### The problem:
Retype the whole listing exactly. Leave out pictures.
──────── Collected material ────────
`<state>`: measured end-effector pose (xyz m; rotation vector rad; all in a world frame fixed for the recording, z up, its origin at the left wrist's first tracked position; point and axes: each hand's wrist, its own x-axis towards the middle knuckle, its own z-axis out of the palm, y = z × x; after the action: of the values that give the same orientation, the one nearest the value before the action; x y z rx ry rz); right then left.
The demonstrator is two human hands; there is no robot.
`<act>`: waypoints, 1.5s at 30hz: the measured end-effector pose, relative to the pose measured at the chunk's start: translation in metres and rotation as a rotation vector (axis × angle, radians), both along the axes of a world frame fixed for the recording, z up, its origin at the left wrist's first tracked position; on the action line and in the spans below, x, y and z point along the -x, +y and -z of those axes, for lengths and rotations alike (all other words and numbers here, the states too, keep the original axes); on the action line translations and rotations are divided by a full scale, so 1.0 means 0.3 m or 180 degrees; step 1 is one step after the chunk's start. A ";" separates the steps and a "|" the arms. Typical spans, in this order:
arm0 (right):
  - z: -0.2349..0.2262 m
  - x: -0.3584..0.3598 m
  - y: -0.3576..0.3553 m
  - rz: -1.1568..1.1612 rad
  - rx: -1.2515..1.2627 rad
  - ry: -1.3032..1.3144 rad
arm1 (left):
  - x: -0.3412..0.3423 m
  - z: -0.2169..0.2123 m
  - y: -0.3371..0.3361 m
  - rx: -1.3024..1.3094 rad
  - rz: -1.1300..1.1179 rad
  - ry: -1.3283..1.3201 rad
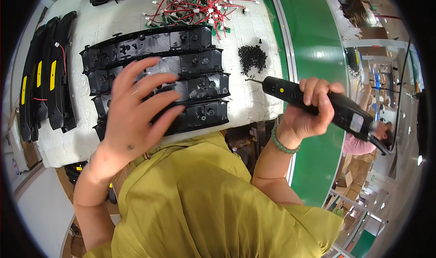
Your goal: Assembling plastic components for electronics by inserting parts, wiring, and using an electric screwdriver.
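My right hand (311, 105) grips a black electric screwdriver (336, 107), whose thin bit points left. A cable leaves its back end. Near the bit tip lies a heap of small black screws (252, 59) on the white padded surface. My left hand (141, 101) hovers with fingers spread over a stack of black curved plastic housings (200, 87) laid in rows; it hides part of them. Whether its fingertips touch the housings I cannot tell.
Red-wired green circuit boards (200, 5) are piled at the far side. Finished-looking black housings with yellow labels (53, 76) stand at the left of the white padded surface (252, 105). A green bench strip (313, 53) runs along the right. Another person (363, 142) is beyond it.
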<state>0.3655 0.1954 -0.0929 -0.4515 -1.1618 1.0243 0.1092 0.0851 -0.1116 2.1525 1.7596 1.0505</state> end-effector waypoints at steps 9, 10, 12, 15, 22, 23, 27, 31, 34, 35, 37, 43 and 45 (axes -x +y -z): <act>-0.084 -0.027 -0.023 -0.0443 -0.0510 -0.0001 | -0.270 0.142 0.411 -0.0531 0.1509 -0.0401; -0.090 -0.033 -0.020 -0.0419 -0.0525 0.0003 | -0.280 0.141 0.422 -0.0542 0.1535 -0.0394; -0.097 -0.041 -0.012 -0.0471 -0.0600 0.0037 | -0.293 0.140 0.440 -0.0591 0.1615 -0.0551; -0.107 -0.054 -0.004 -0.0378 -0.0603 0.0115 | -0.303 0.147 0.451 -0.0703 0.1462 -0.0523; -0.109 -0.066 0.013 -0.0448 -0.0708 0.0369 | -0.288 0.117 0.454 -0.0568 0.1465 -0.0531; -0.111 -0.063 0.012 -0.0448 -0.0700 0.0374 | -0.286 0.116 0.453 -0.0559 0.1463 -0.0529; -0.129 -0.065 0.004 -0.0604 -0.0697 0.0330 | -0.281 0.103 0.446 -0.0556 0.1537 -0.0733; -0.148 -0.052 0.001 -0.0973 -0.0753 0.0053 | -0.253 0.091 0.429 -0.0632 0.1804 -0.0557; -0.156 -0.035 -0.002 -0.1174 -0.0887 -0.0319 | -0.240 0.096 0.396 -0.0717 0.2029 -0.0306; -0.152 -0.026 -0.011 -0.1146 -0.0894 -0.0256 | -0.237 0.095 0.387 -0.0551 0.2048 -0.0450; -0.146 -0.014 -0.029 -0.1046 -0.0905 -0.0121 | -0.223 0.082 0.359 -0.0301 0.1965 -0.0645; -0.122 0.051 -0.030 -0.1076 -0.0863 -0.0094 | -0.144 0.034 0.323 -0.0064 0.1557 -0.0477; -0.117 0.053 -0.027 -0.1038 -0.0801 -0.0030 | -0.078 0.034 0.331 -0.0103 0.1457 -0.0392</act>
<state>0.3496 0.1874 -0.0577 -0.0671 -1.3813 1.1351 0.1325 0.1845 -0.1220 2.2949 1.1235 1.0604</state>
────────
### Output of the task:
`<state>`: measured end-effector pose (xyz m; rotation vector rad; all in a world frame fixed for the recording, z up, its origin at the left wrist's first tracked position; point and axes: each hand's wrist, its own x-axis towards the middle knuckle, its own z-axis out of the palm, y = z × x; after the action: of the values that give the same orientation, the one nearest the value before the action; x y z rx ry rz); right then left.
The demonstrator is two human hands; there is no robot.
`<act>`: waypoints, 1.5s at 30hz: the measured end-effector pose, relative to the pose measured at the chunk's start: translation in metres and rotation as a rotation vector (axis × angle, radians), both along the axes of a world frame fixed for the recording, z up, its origin at the left wrist's first tracked position; on the action line and in the spans below, x, y and z point along the -x, +y and -z of those axes, for lengths and rotations alike (all other words and numbers here, the states too, keep the original axes); on the action line translations and rotations are divided by a full scale, so 1.0 means 0.3 m or 180 degrees; step 1 is one step after the chunk's start. A ";" separates the steps and a "|" the arms. Typical spans, in this order:
arm0 (right):
  - z: -0.2349..0.2262 m
  - x: -0.3584..0.3598 m
  - y: -0.3576..0.3553 m
  - rz: -1.1568..1.1612 rad
  - rx: -1.2515..1.2627 rad
  - ry: -1.3032..1.3144 rad
arm1 (left):
  - x: -0.3412..0.3423 m
  - z: -0.2169..0.2123 m
  - y: -0.3371..0.3361 m
  - rx: -1.3024..1.3094 rad
  - rz: -1.1300..1.1179 rad
  - ry: -1.3283..1.3201 rad
Your goal: Assembling plastic components for electronics by inserting parts, wiring, and using an electric screwdriver.
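My right hand (311, 105) grips a black electric screwdriver (336, 107), whose thin bit points left. A cable leaves its back end. Near the bit tip lies a heap of small black screws (252, 59) on the white padded surface. My left hand (141, 101) hovers with fingers spread over a stack of black curved plastic housings (200, 87) laid in rows; it hides part of them. Whether its fingertips touch the housings I cannot tell.
Red-wired green circuit boards (200, 5) are piled at the far side. Finished-looking black housings with yellow labels (53, 76) stand at the left of the white padded surface (252, 105). A green bench strip (313, 53) runs along the right. Another person (363, 142) is beyond it.
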<state>0.3655 0.1954 -0.0929 -0.4515 -1.1618 1.0243 0.1092 0.0851 -0.1116 2.1525 1.7596 1.0505</state> end-effector waypoints at steps 9, 10, 12, 15, 22, 23, 27, 31, 34, 35, 37, 43 and 45 (axes -x +y -z): <act>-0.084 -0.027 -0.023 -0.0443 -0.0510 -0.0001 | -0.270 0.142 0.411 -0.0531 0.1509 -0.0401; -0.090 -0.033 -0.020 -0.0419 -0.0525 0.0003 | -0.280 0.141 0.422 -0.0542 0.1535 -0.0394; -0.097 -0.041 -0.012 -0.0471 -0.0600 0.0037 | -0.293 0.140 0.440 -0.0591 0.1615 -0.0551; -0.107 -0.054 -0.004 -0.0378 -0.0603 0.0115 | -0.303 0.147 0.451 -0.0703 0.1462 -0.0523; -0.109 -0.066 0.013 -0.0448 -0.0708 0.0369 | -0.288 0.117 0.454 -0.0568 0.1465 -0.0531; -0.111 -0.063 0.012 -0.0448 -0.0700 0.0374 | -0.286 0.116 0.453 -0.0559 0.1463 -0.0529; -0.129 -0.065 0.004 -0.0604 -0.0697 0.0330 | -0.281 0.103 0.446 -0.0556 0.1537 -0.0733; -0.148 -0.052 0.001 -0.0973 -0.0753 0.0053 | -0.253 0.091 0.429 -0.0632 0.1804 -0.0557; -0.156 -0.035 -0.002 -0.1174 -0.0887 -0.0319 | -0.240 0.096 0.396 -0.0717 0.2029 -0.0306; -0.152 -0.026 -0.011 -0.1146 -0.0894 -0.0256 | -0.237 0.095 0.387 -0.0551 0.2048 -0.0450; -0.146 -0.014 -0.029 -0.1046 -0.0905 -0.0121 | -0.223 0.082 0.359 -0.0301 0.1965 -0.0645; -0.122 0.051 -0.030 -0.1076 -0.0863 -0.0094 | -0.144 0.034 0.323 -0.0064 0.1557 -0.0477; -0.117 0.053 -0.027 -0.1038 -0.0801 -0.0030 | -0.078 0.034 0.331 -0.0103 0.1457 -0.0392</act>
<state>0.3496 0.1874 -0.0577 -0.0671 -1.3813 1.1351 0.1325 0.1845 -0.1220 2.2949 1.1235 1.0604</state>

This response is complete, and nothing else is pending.